8) I find the evidence that temperature affects ejaculate quality to harm females much less convincing. The authors report data on the effects of the mating system on mating duration and remating latency in females mating with males that have been kept singularly (low sperm competition) or in groups of three (high sperm competition). They should clearly explain the relationship between sperm competition, ejaculate quality, and these two assays, with citations if these methods have been used before. The description of these experiments is particularly difficult to follow, but it appears that they recorded mating duration both for the first mating (with males having just been exposed to different levels of perceived sperm competition) and during rematings. Which of these is shown in Figure 5A? They also conducted mating assays on males that had been maintained at different temperatures for 48h or 13 days (L 502). Data from which of these are used in Figure 5A? Which of these were used for female remating latency? Because the experimental methods are so difficult to follow, it precludes an interpretation of the data and makes it difficult to determine whether the data support the conclusions of the authors.

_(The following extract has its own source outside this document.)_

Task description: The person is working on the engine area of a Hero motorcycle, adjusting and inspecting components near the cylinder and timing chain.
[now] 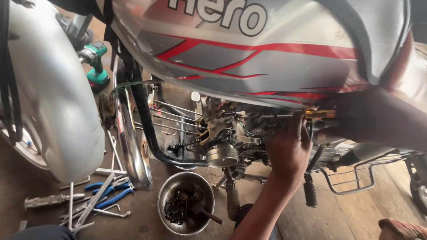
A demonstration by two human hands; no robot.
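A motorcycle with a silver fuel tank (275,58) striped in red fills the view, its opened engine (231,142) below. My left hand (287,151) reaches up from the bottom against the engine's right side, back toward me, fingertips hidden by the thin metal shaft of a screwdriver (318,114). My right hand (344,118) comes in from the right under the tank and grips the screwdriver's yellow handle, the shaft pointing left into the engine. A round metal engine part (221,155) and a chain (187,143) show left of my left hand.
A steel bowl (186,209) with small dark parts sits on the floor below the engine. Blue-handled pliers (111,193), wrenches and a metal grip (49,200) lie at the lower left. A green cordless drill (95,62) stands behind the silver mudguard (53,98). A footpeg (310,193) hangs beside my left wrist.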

9) L179: This is another dense paragraph that essentially shows that sperm competition risk does not affect female fecundity and survival. That is, while sperm competition may increase mating duration, or remating latency, these do not appear to result in female harm. This undermines the interpretation that changes in mating duration and remating latency with risk of sperm competition reflect the chemistry of the ejaculate. An alternative explanation is that maintaining males with other males may increase his mating duration, which in turn leads to an increase in remating latency. It is interesting to note that the interaction between temperature and risk of sperm competition on mating duration and remating latency reflects a decline in these dependent factors with temperature when risk is low, but maintenance when risk is high. Chemical analysis of the ejaculate would help clarify the relationship between temperature and sperm competition on post-copulatory female harm.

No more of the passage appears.